A 2020s Travel Landscape
To understand our 2020s traveller’s journey, we need to consider the technological, economic and social forces that will reshape the global travel industry over the next 10 years.
Perhaps the most far-reaching factor at work is the growth towards Digital Maturity. In 2014, cyberspace and its associated technologies are no longer as novel and surprising. They are becoming the backdrop to all of our lives.
In China, 464m people, or 34.5% of the total population, now access the internet through smartphones or wireless mobile devices, according to the China Internet Network Information Center. Asia will see the biggest growth in the middle class – predicted to triple to 1.7bn by 2020, according to Brookings Institution – whose spending power will drive new global behaviour and attitudes to digital technology.

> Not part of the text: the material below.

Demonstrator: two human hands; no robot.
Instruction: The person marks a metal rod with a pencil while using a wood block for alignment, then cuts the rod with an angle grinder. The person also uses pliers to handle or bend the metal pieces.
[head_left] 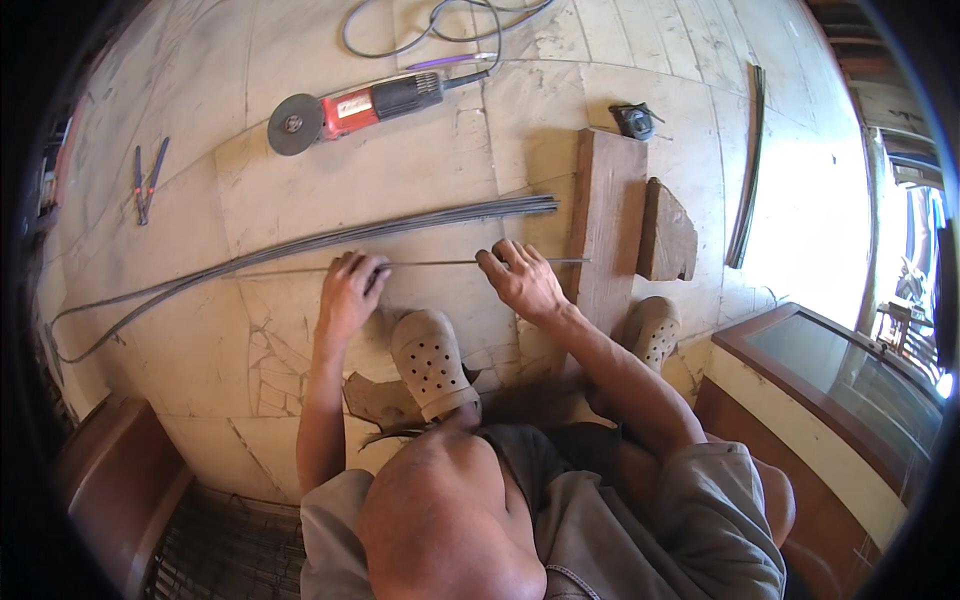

By 2024, internet connectivity – and the mobile devices that enable it – will be as unremarkable as electric lighting and central heating are today. The technology will be seamlessly enmeshed in the day-to-day world of travellers in both the developed and developing economies. According to Cisco Systems, there will be 50bn devices connected to the internet by 2020.
Simultaneously, there will be an explosion of travel from the Blossoming Markets of Asia, South America and Africa – the new emerging economies of each region – as their consumer spending power increases enormously.
By 2030, Asia, the world’s largest and fastest-growing regional economy, will double its GDP to US$67 trillion, outstripping GDP projections for Europe and the Americas combined, according to the Boston Consulting Group.
Travelling millions from the Blossoming Markets are ushering in an era of Global Mobility, with the global travel industry – and therefore demand for travel opportunities and experiences – expanding rapidly in the next decade.
The World Travel & Tourism Council forecast 3.2% growth in global travel in 2013, easily outstripping the predicted 2.4% growth in global GDP. The gap was even more pronounced in the emerging economies in 2012, where China and South Africa posted 7% annual travel growth and Indonesia reported a 6% rise.
The financial ebullience of the Blossoming Markets will be a necessary global antidote to the continuing economic turbulence that will shape the attitude of travellers in the Pruned Markets – the economies in Europe and the US whose growth has been cut back in the past five years by post-crash debt and austerity.
As IPK International’s Global Travel Trends report 2012/2013 says: ‘An increasing number of these countries are not able to pay their debts, the debt crisis has not reached its end and the resulting negative impacts on travel behaviour – so-called ‘downward mobility’ – in Western Europe, the USA and Japan cannot be excluded.’
The final factor that will help to define the global travel industry of the 2020s is a social one. A Demographic Timebomb is waiting in the wings as the world’s population ages at an unprecedented rate.
The past century has witnessed the most rapid decline in mortality rates in human history with life expectancy for the world as a whole rising from 47 in 1950–1955 to 69 in 2005–2010, according to the UN.
In 1950, there were twice as many children under 15 as adults over 60. By 2050, the 60+ group will outnumber children by two to one.
So, in 2024, our traveller will make his journey in a world in which Blossoming Market demand for new experiences is counter-balanced by the financial caution of the still-recovering Pruned Markets of Europe and the US.
And he will take it as a given that every aspect of travel, from discovery and booking to transit and flying, will incorporate the latest digital technology in the way that he does – seamlessly and unselfconsciously.